🤖 AI Summary
This work addresses the significant GPU memory overhead of KV caches in large language model inference and the limited scalability of existing SSD-based offloading approaches, which are bottlenecked by PCIe bandwidth and single-device throughput. The authors identify and leverage the co-activation property of KV cache entries—where certain keys and values are frequently accessed together—and propose a novel multi-SSD cooperative offloading architecture. By applying offline graph clustering and multi-SSD-aware graph partitioning, highly correlated KV items are distributed across multiple SSDs, enabling parallel I/O through selective replication. A runtime mechanism dynamically refines clustering and caching policies to sustain high bandwidth utilization. Experimental results demonstrate that the proposed approach reduces I/O latency by 2.41× and improves effective bandwidth utilization by 2.72× compared to prior methods.
📝 Abstract
The key-value (KV) cache has become the dominant contributor to memory consumption in large language model (LLM) inference. Although offloading KVCache from GPU high-bandwidth memory (HBM) to CPU DRAM alleviates device memory pressure, DRAM remains capacity-limited and costly for large, persistent workloads. Solid-state drives (SSDs) provide a cost-effective alternative, but naive SSD-based paging is fundamentally bandwidth-bound due to limited PCIe throughput and per-device bandwidth constraints.

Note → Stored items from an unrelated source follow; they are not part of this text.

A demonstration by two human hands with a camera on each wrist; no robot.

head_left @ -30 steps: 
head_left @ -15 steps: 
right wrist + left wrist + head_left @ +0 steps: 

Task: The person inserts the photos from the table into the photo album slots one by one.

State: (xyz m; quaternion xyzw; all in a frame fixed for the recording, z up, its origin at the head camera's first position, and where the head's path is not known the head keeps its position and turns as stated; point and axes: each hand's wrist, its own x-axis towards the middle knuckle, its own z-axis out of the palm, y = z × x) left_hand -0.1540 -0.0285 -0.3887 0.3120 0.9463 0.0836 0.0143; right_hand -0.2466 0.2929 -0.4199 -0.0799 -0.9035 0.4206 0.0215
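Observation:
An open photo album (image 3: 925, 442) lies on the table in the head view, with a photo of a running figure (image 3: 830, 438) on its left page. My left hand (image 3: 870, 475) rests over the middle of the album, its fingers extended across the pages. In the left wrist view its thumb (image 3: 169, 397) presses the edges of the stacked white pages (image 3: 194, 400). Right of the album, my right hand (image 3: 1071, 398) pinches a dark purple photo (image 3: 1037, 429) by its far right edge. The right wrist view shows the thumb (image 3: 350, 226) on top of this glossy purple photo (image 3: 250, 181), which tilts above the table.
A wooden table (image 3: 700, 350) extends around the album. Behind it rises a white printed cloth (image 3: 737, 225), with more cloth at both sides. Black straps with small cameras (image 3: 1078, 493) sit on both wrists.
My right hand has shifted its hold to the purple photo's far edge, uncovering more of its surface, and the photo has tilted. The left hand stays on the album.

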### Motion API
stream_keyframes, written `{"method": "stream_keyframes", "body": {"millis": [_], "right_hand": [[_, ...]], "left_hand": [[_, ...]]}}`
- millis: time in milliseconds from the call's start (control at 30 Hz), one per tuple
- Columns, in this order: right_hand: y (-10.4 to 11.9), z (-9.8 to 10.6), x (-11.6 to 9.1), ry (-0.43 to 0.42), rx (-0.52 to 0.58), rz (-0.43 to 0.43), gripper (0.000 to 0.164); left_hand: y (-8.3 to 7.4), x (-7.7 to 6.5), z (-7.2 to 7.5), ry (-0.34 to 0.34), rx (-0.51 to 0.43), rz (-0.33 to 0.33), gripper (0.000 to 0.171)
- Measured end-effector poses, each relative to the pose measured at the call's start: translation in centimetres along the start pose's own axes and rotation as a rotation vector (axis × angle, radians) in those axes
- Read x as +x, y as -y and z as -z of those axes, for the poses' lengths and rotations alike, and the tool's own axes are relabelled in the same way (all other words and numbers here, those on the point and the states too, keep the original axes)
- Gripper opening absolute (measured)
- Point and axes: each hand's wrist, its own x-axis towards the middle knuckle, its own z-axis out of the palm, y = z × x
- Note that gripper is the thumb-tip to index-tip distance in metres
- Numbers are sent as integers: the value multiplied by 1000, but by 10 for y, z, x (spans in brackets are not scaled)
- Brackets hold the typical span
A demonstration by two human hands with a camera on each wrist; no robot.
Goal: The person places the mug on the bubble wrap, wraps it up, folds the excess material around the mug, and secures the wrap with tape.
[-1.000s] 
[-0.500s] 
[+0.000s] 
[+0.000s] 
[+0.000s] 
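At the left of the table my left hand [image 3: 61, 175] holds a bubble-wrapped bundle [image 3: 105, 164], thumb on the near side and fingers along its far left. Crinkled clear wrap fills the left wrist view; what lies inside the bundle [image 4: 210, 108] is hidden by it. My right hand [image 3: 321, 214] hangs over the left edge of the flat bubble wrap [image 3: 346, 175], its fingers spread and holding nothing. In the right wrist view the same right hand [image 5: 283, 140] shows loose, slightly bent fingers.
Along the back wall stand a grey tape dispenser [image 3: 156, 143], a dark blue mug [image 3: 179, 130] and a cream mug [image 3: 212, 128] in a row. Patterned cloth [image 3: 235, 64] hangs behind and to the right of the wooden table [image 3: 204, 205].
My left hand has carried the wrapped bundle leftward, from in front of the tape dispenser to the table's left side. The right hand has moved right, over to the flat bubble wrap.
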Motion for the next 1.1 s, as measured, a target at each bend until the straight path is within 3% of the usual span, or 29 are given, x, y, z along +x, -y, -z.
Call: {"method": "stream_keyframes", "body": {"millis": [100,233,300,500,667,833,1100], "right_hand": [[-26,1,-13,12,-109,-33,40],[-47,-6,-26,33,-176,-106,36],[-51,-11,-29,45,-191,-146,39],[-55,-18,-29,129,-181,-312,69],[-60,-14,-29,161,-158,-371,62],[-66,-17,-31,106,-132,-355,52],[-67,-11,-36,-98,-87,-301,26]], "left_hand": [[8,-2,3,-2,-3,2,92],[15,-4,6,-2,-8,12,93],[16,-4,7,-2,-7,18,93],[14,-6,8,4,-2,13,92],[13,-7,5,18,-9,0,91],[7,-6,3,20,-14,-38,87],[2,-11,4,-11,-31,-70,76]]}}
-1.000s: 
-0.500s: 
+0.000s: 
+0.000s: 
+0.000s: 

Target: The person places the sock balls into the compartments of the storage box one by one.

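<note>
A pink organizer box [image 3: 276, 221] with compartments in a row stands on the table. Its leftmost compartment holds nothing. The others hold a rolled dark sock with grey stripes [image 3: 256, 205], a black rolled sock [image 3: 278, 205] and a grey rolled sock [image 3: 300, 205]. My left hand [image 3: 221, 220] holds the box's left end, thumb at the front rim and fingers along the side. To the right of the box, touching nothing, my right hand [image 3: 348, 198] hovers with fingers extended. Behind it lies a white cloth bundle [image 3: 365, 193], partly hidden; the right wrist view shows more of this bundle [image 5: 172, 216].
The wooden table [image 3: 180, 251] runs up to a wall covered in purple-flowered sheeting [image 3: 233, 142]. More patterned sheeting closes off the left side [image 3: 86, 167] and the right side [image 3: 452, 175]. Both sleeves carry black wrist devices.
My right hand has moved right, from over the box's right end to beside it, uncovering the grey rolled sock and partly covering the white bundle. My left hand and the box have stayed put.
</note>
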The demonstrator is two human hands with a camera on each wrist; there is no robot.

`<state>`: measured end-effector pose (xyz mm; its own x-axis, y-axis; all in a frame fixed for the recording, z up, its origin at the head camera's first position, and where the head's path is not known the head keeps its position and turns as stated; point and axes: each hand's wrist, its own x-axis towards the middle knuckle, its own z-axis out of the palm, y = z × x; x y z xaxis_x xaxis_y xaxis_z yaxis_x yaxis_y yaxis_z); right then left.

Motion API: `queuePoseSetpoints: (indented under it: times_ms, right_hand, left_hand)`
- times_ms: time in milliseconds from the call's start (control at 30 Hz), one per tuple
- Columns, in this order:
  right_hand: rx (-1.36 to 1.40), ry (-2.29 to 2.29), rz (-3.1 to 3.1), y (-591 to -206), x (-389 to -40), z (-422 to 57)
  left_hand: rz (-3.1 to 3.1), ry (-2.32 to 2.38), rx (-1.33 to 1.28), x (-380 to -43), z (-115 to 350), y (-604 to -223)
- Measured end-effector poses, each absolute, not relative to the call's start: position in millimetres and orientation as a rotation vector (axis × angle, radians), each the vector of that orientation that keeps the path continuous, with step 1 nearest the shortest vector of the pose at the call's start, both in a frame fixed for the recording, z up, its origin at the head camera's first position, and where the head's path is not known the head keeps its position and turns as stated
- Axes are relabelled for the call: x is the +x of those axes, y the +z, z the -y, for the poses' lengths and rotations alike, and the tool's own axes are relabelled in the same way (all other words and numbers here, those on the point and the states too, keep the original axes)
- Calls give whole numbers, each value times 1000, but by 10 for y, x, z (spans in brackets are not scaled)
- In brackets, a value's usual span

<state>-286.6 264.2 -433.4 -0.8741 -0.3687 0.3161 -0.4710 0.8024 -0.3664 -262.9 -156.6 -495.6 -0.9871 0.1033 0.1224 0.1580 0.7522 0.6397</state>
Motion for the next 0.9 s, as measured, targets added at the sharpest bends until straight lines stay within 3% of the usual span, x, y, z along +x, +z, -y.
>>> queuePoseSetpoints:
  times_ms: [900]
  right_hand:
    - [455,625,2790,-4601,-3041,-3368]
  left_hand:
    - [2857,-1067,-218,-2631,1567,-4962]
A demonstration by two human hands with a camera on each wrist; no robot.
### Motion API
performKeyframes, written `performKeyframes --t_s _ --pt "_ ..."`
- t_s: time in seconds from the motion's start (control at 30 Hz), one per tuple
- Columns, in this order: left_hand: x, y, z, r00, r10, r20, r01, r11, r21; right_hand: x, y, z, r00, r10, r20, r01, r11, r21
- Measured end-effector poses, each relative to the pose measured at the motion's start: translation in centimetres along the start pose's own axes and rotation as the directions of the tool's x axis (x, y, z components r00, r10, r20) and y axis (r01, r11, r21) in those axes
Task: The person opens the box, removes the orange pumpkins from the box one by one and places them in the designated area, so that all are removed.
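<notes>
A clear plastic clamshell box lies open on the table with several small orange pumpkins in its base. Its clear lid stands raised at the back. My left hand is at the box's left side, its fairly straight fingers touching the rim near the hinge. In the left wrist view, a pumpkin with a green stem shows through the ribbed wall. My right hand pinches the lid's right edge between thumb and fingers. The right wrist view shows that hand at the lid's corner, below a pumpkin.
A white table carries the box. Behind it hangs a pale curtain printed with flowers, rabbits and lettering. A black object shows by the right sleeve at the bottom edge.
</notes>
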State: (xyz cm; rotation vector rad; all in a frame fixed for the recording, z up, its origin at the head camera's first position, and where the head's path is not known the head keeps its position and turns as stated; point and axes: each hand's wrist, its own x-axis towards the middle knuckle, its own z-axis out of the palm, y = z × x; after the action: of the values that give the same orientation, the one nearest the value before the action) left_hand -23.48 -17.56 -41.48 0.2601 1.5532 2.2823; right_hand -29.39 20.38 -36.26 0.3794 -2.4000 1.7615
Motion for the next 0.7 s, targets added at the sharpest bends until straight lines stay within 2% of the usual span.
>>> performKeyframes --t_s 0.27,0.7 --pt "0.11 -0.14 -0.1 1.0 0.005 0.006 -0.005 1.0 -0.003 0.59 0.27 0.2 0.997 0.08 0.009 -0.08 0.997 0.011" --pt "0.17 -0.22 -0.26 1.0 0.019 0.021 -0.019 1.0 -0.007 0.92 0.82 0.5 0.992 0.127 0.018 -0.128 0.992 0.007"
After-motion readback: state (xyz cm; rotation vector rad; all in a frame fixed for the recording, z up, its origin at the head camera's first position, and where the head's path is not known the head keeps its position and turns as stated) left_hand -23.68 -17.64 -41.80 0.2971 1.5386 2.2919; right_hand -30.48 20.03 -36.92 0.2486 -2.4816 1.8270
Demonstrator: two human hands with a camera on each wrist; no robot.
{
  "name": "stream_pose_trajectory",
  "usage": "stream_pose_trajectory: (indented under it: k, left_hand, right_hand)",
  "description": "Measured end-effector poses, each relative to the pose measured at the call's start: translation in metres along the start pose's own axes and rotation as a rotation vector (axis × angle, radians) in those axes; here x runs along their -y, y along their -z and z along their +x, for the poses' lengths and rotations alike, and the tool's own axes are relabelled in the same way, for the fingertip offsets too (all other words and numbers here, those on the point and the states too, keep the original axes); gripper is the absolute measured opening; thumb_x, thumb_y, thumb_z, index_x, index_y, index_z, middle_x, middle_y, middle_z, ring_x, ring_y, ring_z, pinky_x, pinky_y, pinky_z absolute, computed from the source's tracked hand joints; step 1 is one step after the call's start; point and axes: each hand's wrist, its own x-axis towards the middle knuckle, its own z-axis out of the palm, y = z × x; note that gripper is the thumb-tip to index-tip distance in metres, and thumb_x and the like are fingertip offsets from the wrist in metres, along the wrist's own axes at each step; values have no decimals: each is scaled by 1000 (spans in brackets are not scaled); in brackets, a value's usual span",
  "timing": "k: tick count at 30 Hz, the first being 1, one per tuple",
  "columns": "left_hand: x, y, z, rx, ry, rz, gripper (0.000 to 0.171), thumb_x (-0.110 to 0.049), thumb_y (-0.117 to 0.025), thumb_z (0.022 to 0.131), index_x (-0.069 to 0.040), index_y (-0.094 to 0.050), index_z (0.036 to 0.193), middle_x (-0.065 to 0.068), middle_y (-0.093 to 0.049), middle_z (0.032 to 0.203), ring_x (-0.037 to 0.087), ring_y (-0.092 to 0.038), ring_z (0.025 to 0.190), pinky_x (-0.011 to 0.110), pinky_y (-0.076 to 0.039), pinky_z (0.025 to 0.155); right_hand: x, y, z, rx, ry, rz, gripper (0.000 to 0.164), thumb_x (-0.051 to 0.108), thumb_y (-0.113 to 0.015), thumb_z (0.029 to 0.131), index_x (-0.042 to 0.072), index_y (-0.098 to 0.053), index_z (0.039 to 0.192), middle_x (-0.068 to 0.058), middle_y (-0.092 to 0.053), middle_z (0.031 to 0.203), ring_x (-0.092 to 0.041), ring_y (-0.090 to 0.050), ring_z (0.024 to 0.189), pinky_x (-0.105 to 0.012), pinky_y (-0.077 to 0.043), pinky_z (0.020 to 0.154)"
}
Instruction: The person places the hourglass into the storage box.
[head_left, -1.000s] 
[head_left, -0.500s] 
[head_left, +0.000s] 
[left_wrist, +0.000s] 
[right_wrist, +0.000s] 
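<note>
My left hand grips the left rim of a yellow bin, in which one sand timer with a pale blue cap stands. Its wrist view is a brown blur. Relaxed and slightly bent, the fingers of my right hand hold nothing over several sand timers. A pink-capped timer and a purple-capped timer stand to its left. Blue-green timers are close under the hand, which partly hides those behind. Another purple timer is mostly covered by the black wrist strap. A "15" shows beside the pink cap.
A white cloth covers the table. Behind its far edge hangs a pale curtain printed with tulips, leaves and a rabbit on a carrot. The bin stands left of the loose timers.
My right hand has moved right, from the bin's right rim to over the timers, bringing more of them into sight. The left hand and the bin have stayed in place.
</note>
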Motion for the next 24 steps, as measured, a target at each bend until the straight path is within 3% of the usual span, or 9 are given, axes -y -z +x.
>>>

In this paper, we observe that KVCache activations in real-world workloads exhibit strong and stable correlations. We term this phenomenon KVCache Co-Activation, where accessing a KV entry is often accompanied by a stable and recurring set of other KV entries. Leveraging this property, we present Swarm, an SSD-based KVCache offloading system that converts bandwidth-bound single-device access into parallel I/O across multiple SSDs. Specifically, Swarm clusters co-activated KV entries offline and distributes the resulting clusters across SSDs using graph-based placement with selective replication to maximize parallel I/O bandwidth. At runtime, Swarm performs load-balanced cluster retrieval and dynamically adapts clustering and caching decisions to sustain high bandwidth utilization under evolving access patterns. Evaluations show that Swarm reduces I/O time by 2.41x and improves effective bandwidth utilization by 2.72x.